How the California Missions Got Started
The Spanish missions in California got started because of the King of Spain. He wanted to create permanent settlements in the area of the New World.
The Spanish wanted to take control of Alta California (which means Upper California in Spanish). They were worried because the Russians were moving south from Fort Ross, into what is now coastal Sonoma County.
The decision to create Spanish missions in Alta California was political. It was also religious. The Catholic Church wanted to convert the local people to the Catholic religion.
Who Founded the California Missions?
Father Junipero Serra was a well-respected Spanish Franciscan priest. He worked at missions in Mexico for seventeen years before he was put in charge of the California missions. To find out more about him, read Father Serra's biography.
That happened in 1767 when the Franciscan order of priests took over New World missions from the Jesuit priests.

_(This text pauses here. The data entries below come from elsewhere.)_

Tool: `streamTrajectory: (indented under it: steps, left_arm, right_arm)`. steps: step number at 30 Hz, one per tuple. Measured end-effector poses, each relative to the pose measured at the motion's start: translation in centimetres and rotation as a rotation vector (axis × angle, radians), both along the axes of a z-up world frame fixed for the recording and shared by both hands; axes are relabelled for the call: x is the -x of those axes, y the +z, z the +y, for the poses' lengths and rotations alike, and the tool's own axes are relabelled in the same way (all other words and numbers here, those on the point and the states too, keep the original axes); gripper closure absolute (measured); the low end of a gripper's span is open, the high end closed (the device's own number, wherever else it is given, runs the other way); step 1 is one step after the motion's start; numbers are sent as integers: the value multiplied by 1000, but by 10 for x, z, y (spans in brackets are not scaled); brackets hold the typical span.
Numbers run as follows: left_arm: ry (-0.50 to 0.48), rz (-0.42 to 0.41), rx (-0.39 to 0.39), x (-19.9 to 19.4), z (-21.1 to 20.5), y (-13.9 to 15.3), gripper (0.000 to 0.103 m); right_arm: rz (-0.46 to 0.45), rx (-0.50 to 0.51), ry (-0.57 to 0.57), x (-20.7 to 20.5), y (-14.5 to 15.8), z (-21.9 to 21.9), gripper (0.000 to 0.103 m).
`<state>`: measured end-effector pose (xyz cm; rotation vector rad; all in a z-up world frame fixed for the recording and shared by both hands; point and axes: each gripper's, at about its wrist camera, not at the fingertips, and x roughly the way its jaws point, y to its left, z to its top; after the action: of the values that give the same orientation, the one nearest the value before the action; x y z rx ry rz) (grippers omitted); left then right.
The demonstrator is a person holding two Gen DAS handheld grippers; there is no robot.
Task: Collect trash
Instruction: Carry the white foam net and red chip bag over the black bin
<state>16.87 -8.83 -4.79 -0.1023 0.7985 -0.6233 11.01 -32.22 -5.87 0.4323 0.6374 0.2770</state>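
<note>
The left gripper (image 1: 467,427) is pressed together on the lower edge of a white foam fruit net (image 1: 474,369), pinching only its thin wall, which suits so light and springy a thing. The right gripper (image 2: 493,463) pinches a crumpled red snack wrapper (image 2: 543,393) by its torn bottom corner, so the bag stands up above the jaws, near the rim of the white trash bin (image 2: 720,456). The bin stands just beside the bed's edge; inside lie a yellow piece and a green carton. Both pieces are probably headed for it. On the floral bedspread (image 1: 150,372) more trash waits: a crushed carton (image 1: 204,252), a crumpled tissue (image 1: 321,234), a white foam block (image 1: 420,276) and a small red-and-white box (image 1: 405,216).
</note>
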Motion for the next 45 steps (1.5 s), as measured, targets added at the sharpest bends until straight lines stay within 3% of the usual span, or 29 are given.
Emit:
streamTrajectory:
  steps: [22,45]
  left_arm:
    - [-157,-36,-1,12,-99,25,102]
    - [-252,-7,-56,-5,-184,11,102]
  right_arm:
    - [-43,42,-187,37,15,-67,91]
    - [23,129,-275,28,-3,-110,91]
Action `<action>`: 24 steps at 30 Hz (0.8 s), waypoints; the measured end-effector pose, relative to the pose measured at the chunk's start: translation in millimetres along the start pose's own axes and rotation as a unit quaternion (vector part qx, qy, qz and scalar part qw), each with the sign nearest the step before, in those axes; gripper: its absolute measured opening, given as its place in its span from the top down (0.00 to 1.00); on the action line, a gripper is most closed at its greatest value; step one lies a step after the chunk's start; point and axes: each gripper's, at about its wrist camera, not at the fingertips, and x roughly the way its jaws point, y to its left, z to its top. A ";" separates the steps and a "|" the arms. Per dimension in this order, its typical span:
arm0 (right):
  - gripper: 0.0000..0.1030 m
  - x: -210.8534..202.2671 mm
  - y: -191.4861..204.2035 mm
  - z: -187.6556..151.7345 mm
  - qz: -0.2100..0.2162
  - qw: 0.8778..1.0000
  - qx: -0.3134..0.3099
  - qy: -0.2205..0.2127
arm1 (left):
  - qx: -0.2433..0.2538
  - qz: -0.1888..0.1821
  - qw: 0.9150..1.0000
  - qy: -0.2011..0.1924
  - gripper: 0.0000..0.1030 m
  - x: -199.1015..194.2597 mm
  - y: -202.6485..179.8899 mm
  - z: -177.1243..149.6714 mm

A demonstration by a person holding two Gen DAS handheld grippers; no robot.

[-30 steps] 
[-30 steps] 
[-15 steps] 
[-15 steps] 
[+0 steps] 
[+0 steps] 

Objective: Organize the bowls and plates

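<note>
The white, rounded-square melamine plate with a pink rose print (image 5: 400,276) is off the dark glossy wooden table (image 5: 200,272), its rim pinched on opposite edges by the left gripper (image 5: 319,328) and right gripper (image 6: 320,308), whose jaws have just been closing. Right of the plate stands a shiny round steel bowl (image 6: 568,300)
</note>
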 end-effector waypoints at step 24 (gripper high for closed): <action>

The details behind that change are too complicated to go into in this summary
How Many Missions Are There?
In 1769, Spanish soldier and explorer Gaspar de Portola and Father Serra made their first trip together. They went north from La Paz in Baja California (now in Mexico) to establish a mission in Alta California (which is now the state of California).
Over the next 54 years, 21 California missions were started. They cover 650 miles along the El Camino Real (King's Highway) between San Diego and the town of Sonoma. Other locations were proposed and rejected and plans to build a twenty-second mission in Santa Rosa in 1827 were canceled.
You can see their location on a map. Today, you can visit the sites of all of them. Some of them are original buildings, but others have been rebuilt.
Why Was the Purpose of the Missions in California?
The Spanish Fathers wanted to convert the local Indians to Christianity. At each mission, they recruited neophytes from the local Indians. In some places, they brought them to live at the mission, and in others, they stayed in their villages and went to the mission every day. Everywhere, the Fathers taught them about Catholicism, how to speak Spanish, how to do farming, and other skills.
Some Indians wanted to go to the missions, but others did not. Spanish soldiers mistreated some of the Indians.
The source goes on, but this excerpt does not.